Goals for Note 10 (note: we are skipping Note 9): Counting
Preparation for Probability Theory (most of the rest of the course)
analyzing the "average" behavior of algorithms (quicksort)
design faster algorithms that "flip coins" or take random guesses (hashing)
how much of Artificial Intelligence works (deducing "most likely" meaning
of a sentence, CS188)
communicating reliably over a noisy channel (EE126)
building control systems that work well despite noise (Kalman filters)

If I flip a fair coin once, what is the chance of heads?
1 flip giving head / 2 possible equally likely outcomes = .5
If I flip a fair coin twice, what is the chance of 2 heads?
Need to count the number of ways you can get 2 heads: HH
and divide by the number of equally likely outcomes: {HH,HT,TH,TT}
so 1/4 = 25%
If I flip a fair coin 100 times, what is the chance I get exactly 50 heads?
Need to count how many sequences of 100 flips get exactly 50 heads,
divide by number of sequences of 100 flips altogether (each of which is

passwords consisting of 6 upper case letters, how long would it
take a hacker to break in, if s/he could try 1 password / microsecond?

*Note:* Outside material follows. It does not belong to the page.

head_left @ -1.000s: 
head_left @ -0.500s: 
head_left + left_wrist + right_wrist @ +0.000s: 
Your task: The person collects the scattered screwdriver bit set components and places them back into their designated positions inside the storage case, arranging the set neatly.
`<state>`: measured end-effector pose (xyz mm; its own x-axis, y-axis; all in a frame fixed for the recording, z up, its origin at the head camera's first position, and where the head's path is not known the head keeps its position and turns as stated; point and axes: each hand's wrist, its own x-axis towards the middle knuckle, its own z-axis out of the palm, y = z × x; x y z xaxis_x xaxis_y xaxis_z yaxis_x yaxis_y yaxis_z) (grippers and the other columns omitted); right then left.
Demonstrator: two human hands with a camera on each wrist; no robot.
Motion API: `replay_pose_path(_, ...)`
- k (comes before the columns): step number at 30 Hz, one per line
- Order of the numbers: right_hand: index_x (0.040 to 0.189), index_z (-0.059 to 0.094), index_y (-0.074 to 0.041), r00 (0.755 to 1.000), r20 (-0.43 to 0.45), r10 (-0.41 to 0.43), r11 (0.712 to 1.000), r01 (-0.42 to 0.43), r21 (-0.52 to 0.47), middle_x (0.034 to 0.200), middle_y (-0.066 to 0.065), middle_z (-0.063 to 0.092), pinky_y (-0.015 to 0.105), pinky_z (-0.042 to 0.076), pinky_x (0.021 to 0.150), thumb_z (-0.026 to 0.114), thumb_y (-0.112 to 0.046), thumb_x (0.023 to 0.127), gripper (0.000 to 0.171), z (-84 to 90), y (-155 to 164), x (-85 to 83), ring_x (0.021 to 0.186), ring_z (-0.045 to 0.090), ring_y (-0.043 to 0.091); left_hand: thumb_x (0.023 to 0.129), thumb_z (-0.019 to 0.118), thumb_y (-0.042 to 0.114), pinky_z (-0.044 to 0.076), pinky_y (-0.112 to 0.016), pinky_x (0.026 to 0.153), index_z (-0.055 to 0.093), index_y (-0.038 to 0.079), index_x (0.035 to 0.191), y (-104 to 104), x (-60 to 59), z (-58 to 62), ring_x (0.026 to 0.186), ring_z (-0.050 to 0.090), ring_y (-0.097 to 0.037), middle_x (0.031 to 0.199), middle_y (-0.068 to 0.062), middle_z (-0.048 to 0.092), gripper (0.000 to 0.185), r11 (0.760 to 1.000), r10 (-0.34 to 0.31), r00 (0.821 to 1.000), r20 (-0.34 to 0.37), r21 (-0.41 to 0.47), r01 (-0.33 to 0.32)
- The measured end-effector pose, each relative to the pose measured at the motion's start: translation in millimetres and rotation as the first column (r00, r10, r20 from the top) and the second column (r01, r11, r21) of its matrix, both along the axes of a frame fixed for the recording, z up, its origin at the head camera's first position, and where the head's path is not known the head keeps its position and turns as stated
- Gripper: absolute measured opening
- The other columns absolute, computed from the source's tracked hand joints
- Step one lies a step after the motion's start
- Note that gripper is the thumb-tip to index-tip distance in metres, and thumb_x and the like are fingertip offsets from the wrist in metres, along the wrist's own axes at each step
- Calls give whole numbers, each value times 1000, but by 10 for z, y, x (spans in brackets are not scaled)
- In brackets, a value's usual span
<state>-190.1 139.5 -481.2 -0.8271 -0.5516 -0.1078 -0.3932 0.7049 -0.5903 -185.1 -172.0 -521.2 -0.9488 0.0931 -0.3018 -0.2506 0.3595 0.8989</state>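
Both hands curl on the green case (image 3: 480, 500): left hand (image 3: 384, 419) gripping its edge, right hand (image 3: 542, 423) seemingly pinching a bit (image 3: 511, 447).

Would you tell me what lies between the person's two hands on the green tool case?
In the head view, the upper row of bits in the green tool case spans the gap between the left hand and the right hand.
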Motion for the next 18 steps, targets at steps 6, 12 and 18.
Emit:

Notation: set S = {list of distinct items}
S union T = union of S and T = set of all items in S or in T or both
(with any copies removed)
S intersect T = intersection of S and T = set of items in both S and in T
|S| = cardinality of S = #items in S

Counting Principles
1) The Sum Rule:
EX: If you have to do one project for a class, and are given one list with
2 projects and another with 3 different projects, how many different
projects do you have to choose from? 2+3 = 5

The Sum Rule (formally): Suppose we have to choose one task to do, either
T1 or T2. Let S1 be the set of n1 ways to do task 1, and S2 the set of
n2 ways to do task 2, where S1 and S2 disjoint. The set of ways to do
either T1 or T2 is S1 U S2.  The number of ways to do either T1 or T2 is
|S1 U S2| = |S1| + |S2| = n1 + n2

2) The Product Rule:
EX: If you have to do two projects for a class, the first one chosen from a
list of 2 projects, and the second one chosen from a list of 3 projects,
how many different pairs of projects could you turn in?
S1={p1,p2}, S2={pa,pb,pc}
pairs={(p1,pa),(p1,pb),(p1,pc),(p2,pa),(p2,pb),(p2,pc)} = S1 x S2
2*3 = 6 different pairs

The Product Rule (formally) Suppose we have two tasks to do, T1 and T2,
with S1, n1, S2, n2 as above. The set of ways to do both T1 and T2 is
S1 x S2. The number of ways to do both T1 and T2 is
|S1 x S2| = |S1| * |S2| = n1 * n2
(remember S1 x S2 is the set of all pairs of entries {(x1,x2), xi in Si}

3) The Extended Product Rule: If S1 is the set of n1 ways to do T1,
S2 the set of n2 ways to do T2, ... , Sm the set of nm ways to do Tm,
then the set of ways to do T1,T2,...,Tm is S1xS2x...xSm, which has
n1*n2*...*nm elements

ASK&WAIT: How many bits strings of length 9 are there?
of three letters following by 3 numbers?
ASK&WAIT: How many different computer passwords are there if they may be
8 characters, upper case letters only?
ASK&WAIT: How many different computer passwords are there if they may be
6-8 characters long, upper or lower case letters, digits?
ASK&WAIT: What if there must be at least one letter and one number?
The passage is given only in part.